Intercepts: a horror novel Read online




  INTERCEPTS

  a horror novel

  T.J. PAYNE

  Copyright © 2019

  All rights reserved.

  This book or any portion thereof may not be reproduced or used in any manner whatsoever without the express written permission of the publisher except for the use of brief quotations in a book review.

  Names, characters, and places are products of the author's imagination. Any resemblance to actual events or persons, living or dead, is entirely coincidental.

  Published by Tunnel Falls

  Cover Photo by Stefano Pollio on Unsplash

  TABLE OF CONTENTS

  TABLE OF CONTENTS

  PROLOGUE

  CHAPTER 1

  CHAPTER 2

  CHAPTER 3

  CHAPTER 4

  CHAPTER 5

  CHAPTER 6

  CHAPTER 7

  CHAPTER 8

  CHAPTER 9

  CHAPTER 10

  CHAPTER 11

  CHAPTER 12

  CHAPTER 13

  CHAPTER 14

  CHAPTER 15

  CHAPTER 16

  CHAPTER 17

  CHAPTER 18

  CHAPTER 19

  CHAPTER 20

  CHAPTER 21

  CHAPTER 22

  CHAPTER 23

  CHAPTER 24

  CHAPTER 25

  CHAPTER 26

  CHAPTER 27

  CHAPTER 28

  CHAPTER 29

  CHAPTER 30

  CHAPTER 31

  CHAPTER 32

  EPILOGUE

  Also by T.J. Payne

  Free Excerpt

  ACKNOWLEDGEMENTS

  PROLOGUE

  I see nothing.

  Just blackness.

  But even blackness, when there’s nothing to contrast it against, is it truly black? Or is it just… nothing?

  I also feel nothing.

  I might be lying down.

  But I cannot feel the hardness of the floor against my back.

  I might be wearing clothes.

  But I cannot feel their fibers brushing against my skin.

  My mind tells my leg to kick.

  But I am unsure if my leg receives the message.

  My mind tells my arm to rise.

  Even as my mind strains, I do not know if my muscles have responded. Perhaps my arm is up, as I have commanded it to be. But I do not know.

  My mind tells my hand to touch my face.

  Maybe it has.

  Maybe it hasn’t.

  I tell my hand to hit my face, to slap it hard.

  Nothing.

  I tell my hand to stretch out its fingers and dig its nails into my cheek.

  To scratch. To claw. To rip away the flesh. To find the nerve-ends and pluck at them. To pull away the muscles and the tendons until they find the bone. The jaw bone. The cheek bone. Any bone. Find something.

  Fingers, I say, wrap yourselves around that bone.

  Now rip it out.

  Pull.

  Keep pulling.

  Deliver me a pain that I can feel.

  Let me know that I am alive.

  But I still feel nothing.

  Fingers, I say, feel my face. Find my eyes. Now, press down. Dig hard. Reach through the pupil. Reach to the back of the nerves. Dig until you stimulate some sort of sense.

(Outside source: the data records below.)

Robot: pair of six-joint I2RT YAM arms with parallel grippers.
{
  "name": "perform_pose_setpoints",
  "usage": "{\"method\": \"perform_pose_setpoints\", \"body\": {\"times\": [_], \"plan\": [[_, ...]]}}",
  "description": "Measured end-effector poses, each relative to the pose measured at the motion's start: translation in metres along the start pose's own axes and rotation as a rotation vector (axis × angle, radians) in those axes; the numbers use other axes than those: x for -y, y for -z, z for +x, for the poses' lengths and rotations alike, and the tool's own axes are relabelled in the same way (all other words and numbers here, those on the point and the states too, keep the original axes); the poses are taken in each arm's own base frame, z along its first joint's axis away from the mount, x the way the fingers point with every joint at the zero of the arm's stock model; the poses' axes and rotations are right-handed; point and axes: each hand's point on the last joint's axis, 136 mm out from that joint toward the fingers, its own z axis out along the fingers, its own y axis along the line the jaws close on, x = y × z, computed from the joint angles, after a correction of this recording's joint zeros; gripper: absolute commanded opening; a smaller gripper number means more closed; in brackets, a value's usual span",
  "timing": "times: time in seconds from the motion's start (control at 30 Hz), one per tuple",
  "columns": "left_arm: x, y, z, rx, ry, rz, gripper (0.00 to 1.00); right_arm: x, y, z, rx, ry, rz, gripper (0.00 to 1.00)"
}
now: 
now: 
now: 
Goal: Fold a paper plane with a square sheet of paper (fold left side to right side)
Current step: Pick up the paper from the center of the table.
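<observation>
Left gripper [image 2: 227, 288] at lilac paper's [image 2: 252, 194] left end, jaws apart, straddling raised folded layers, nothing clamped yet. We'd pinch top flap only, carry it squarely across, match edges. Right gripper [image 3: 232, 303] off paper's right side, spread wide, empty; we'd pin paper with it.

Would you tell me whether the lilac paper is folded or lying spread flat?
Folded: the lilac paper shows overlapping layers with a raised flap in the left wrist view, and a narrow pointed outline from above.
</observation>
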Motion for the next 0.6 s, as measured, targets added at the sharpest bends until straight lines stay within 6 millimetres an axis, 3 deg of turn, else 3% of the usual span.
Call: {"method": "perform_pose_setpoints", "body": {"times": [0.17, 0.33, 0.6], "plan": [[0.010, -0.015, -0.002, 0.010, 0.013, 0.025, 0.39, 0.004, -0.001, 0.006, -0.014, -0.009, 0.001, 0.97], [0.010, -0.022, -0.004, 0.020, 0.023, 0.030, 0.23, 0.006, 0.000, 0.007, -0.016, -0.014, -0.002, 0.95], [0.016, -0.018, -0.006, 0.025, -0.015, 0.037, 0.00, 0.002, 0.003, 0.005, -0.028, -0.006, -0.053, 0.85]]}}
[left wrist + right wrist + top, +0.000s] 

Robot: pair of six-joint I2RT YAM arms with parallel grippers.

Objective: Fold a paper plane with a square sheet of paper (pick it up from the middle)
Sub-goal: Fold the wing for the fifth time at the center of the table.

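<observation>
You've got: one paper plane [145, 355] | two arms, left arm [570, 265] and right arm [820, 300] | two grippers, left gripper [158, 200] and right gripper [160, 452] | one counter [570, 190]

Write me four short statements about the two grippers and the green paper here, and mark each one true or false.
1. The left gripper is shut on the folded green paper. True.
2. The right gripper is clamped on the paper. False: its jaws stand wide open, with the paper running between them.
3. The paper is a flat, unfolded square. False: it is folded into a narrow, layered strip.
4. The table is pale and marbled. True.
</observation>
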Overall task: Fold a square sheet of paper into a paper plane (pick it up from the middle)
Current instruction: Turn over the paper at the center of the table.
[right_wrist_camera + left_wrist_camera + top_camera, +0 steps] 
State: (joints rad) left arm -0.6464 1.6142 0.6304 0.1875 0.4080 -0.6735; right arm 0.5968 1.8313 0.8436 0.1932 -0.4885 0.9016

  Maybe my hand is complying. Maybe it is digging through the flesh on my face like a mole digs through dirt. Maybe it is shoveling out chunks and throwing them aside.

  I do not know.

  I may never know.

  I scream. Not from pain, but because my ears can’t hear what I say. And so, I scream louder. I’m shouting. I’m telling myself to shriek. Any pitch, any frequency that might penetrate my dead ears.

  But I hear nothing.

  Maybe I never screamed at all. Maybe I never stopped screaming.

  I cannot even hear the quiet hum of a silent room. I cannot hear my heart beat in my ears, nor the air pass through my nose and into my lungs. I cannot feel that air either.

  Sometimes I worry that maybe I am not breathing. That I am suffocating. I panic. I think that I gasp for air at these times, but there is no way to know how my body has responded. There is no way for my body to report back to my mind that, yes, I am in fact still alive. Still breathing. Still pumping air through these lungs and blood through these veins.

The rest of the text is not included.